### About this task
Directions for the data below: repeat exactly the lines from the one with "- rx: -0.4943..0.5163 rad" through the one with "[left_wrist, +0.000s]", both included, and omit all pictures.

### Dataset section
▬▬▬▬▬▬▬▬▬▬
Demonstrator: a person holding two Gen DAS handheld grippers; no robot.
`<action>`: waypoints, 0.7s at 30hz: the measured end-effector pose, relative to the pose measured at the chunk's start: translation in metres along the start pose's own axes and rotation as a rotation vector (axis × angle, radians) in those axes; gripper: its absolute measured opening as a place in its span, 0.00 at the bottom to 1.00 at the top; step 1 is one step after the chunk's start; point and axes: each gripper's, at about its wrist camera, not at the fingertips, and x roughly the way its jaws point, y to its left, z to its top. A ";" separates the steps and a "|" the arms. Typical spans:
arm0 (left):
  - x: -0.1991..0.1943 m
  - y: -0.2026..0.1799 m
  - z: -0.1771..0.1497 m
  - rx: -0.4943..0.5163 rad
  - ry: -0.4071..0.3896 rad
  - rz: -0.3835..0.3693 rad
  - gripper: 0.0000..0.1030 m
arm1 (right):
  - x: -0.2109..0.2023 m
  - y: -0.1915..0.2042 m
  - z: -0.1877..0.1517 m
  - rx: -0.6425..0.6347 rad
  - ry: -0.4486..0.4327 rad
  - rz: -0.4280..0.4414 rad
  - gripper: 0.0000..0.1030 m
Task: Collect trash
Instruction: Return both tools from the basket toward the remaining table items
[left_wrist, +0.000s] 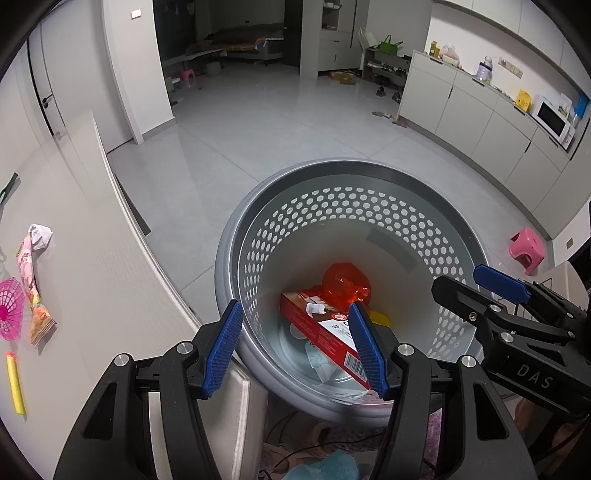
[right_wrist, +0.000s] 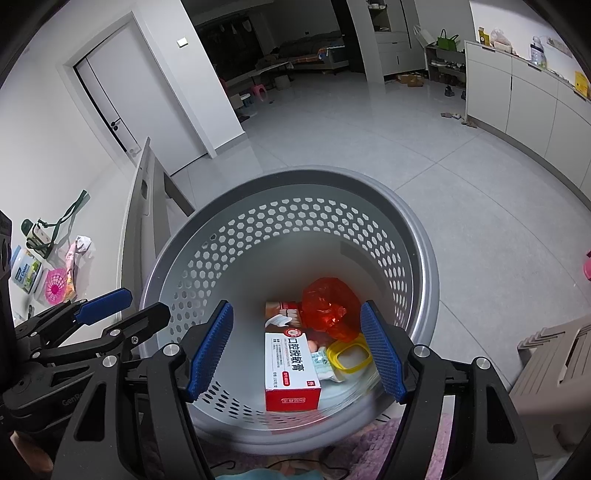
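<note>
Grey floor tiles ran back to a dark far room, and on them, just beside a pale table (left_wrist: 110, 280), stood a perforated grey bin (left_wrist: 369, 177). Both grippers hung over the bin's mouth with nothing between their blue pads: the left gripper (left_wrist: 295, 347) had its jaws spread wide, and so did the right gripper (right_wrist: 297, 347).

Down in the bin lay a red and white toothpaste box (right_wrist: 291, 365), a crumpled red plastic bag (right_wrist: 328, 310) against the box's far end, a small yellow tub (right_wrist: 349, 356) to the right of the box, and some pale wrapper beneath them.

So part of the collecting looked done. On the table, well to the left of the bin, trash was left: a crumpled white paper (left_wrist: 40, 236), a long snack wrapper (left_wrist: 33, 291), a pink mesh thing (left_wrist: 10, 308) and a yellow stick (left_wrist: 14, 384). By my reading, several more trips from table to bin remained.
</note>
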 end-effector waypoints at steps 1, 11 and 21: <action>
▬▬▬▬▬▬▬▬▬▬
### Written answer
  - rx: -0.4943..0.5163 rad
  - ry: -0.4071..0.3896 rad
  - rz: -0.3835..0.3693 rad
  - gripper: 0.0000..0.1030 m
arm1 (right):
  - x: -0.2109..0.2023 m
  - y: -0.1915..0.2042 m
  - z: -0.1877..0.1517 m
  - rx: -0.6425..0.6347 rad
  - ry: -0.4486..0.4327 rad
  - rz: -0.4280..0.4414 rad
  - gripper: 0.0000..0.1030 m
Task: Collect trash
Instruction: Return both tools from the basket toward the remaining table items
[left_wrist, +0.000s] 

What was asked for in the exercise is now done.